Beloved
Paul D looked at Sethe. “Is there history to her question?”
“History? What you mean?”
“I mean, did she have to ask that, or want to ask it, of anybody else before me?”
Sethe made two fists and placed them on her hips. “You as bad as she is.”
“Come on, Sethe.”
“Oh, I am coming on. I am!”
“You know what I mean.”
“I do and I don’t like it.”
“Jesus,” he whispered.
“Who?” Sethe was getting loud again.
“Jesus! I said Jesus! All I did was sit down for supper! and I get cussed out twice. Once for being here and once for asking why I was cussed in the first place!”
“She didn’t cuss.”
“No? Felt like it.”
“Look here. I apologize for her. I’m real—”
“You can’t do that. You can’t apologize for nobody. She got to do that.”
“Then I’ll see that she does.” Sethe sighed.
“What I want to know is, is she asking a question that’s on your mind too?”
“Oh no. No, Paul D. Oh no.”
“Then she’s of one mind and you another? If you can call whatever’s in her head a mind, that is.”
“Excuse me, but I can’t hear a word against her. I’ll chastise her. You leave her alone.”

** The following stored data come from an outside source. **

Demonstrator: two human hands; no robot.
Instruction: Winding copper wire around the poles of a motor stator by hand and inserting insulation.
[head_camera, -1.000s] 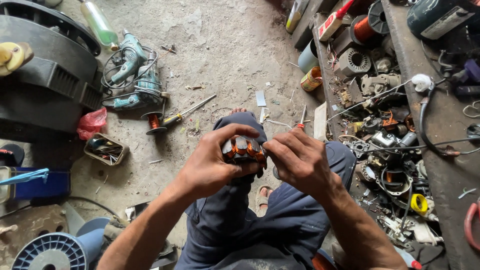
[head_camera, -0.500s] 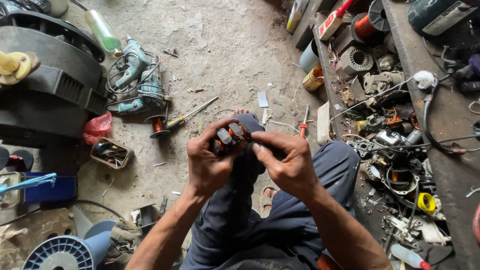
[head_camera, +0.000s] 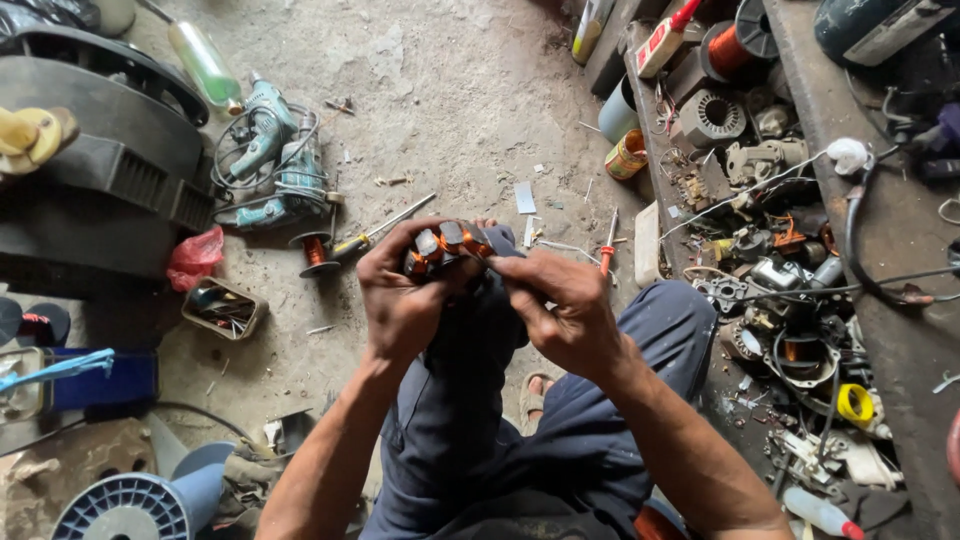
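Motor stator (head_camera: 447, 245) with copper windings at frame centre, clamped in left hand (head_camera: 405, 300); right hand (head_camera: 565, 310) fingers pinched at its edge. Could slip, snapping fine wire.

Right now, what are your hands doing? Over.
Left hand and right hand both gripping the copper-wound motor part above the knee. Nothing between the hands. Screwdriver and wire spool lie on the floor beyond.

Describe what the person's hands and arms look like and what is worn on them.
Both forearms are bare, with no sleeves in view. The left hand and right hand wear no gloves, rings or watch. The fingers look smudged with grime. Dark blue trousers cover the legs.
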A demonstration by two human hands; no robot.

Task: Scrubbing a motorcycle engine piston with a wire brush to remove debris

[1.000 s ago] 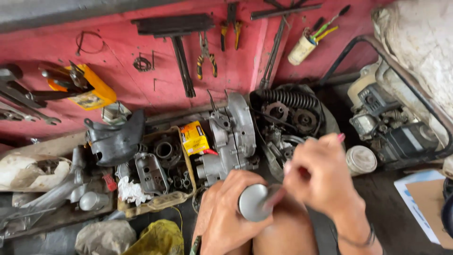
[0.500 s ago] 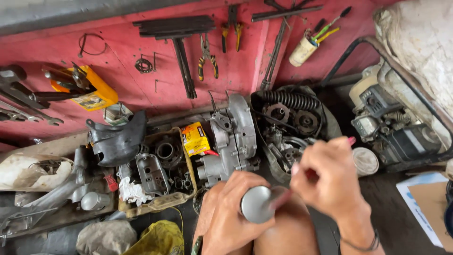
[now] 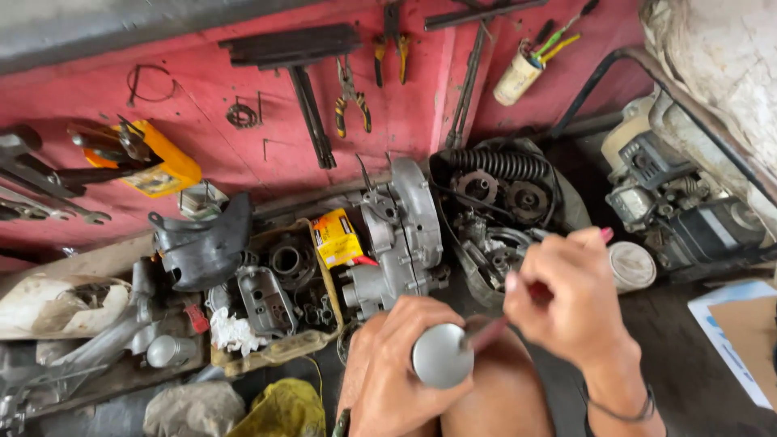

Risky, thought Paul D, very risky. For a used-to-be-slave woman to love anything that much was dangerous, especially if it was her children she had settled on to love. The best thing, he knew, was to love just a little bit; everything, just a little bit, so when they broke its back, or shoved it in a croaker sack, well, maybe you’d have a little love left over for the next one. “Why?” he asked her. “Why you think you have to take up for her? Apologize for her? She’s grown.”
“I don’t care what she is. Grown don’t mean nothing to a mother. A child is a child. They get bigger, older, but grown? What’s that supposed to mean? In my heart it don’t mean a thing.”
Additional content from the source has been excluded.